# ABOUT THIS EXERCISE
Report every line below that carries the word "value".

[[ DATA, beginning ]]

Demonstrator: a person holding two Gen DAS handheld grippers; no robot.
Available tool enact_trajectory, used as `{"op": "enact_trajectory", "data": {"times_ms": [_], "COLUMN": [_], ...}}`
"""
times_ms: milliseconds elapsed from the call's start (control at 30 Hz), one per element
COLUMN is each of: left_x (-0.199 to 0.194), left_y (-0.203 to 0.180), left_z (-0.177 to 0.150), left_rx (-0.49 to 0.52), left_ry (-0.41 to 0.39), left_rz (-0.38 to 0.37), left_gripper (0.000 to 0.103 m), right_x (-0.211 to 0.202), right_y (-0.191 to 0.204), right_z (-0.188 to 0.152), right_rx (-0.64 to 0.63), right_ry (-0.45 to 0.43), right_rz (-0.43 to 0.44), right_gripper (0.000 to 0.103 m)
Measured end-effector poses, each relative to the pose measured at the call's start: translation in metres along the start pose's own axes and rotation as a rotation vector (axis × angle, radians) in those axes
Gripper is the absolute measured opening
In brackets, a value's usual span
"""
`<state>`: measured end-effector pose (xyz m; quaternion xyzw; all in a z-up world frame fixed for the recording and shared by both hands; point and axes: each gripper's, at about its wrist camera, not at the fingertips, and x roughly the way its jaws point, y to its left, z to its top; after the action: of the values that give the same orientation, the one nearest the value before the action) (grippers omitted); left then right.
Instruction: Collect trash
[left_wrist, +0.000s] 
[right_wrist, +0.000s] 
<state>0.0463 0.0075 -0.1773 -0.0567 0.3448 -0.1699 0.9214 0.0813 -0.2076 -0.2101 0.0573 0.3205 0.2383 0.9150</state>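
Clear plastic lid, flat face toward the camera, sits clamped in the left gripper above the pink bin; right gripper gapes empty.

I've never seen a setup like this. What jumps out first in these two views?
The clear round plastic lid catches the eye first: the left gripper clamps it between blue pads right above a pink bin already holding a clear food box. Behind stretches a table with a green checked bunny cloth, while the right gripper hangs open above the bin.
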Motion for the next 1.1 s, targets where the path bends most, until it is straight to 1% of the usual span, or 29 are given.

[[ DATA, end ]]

# SOLUTION TO THIS PROBLEM
In brackets, a value's usual span
`<state>`: measured end-effector pose (xyz m; quaternion xyzw; all in a z-up world frame fixed for the recording and shared by both hands; point and axes: each gripper's, at about its wrist camera, not at the fingertips, and x roughly the way its jaws point, y to its left, z to its top; after the action: of the values that give the same orientation, the one nearest the value before the action) (grippers omitted); left then right.

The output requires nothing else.